What you have to do: The answer is to be the data that follows, transcribed exactly, minus its pictures.

Dataset content:
%%
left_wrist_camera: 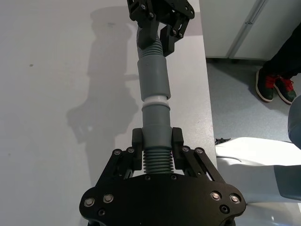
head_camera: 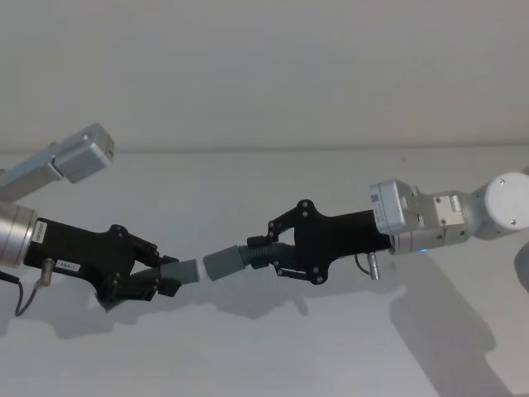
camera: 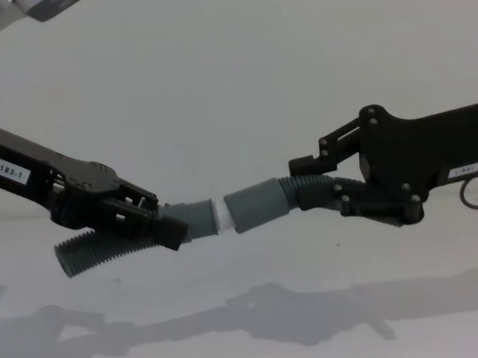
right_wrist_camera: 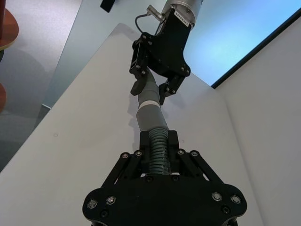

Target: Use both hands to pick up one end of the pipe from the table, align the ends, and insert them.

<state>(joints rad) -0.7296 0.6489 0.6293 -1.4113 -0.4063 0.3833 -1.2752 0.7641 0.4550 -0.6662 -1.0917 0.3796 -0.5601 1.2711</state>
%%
Expected answer:
left_wrist_camera: 
head_camera: 
camera: 
right_wrist_camera: 

Target: Use both hands to pick up one end of the pipe from the table, align the ends, and insert them.

<state>(joints rad) -0.7296 0.6489 0.6293 -1.4113 -0.4063 0.3833 -1.2752 0.7641 0.4550 -0.6662 -1.0917 0.3796 -0.5601 1.2711</state>

The exercise contains nothing more.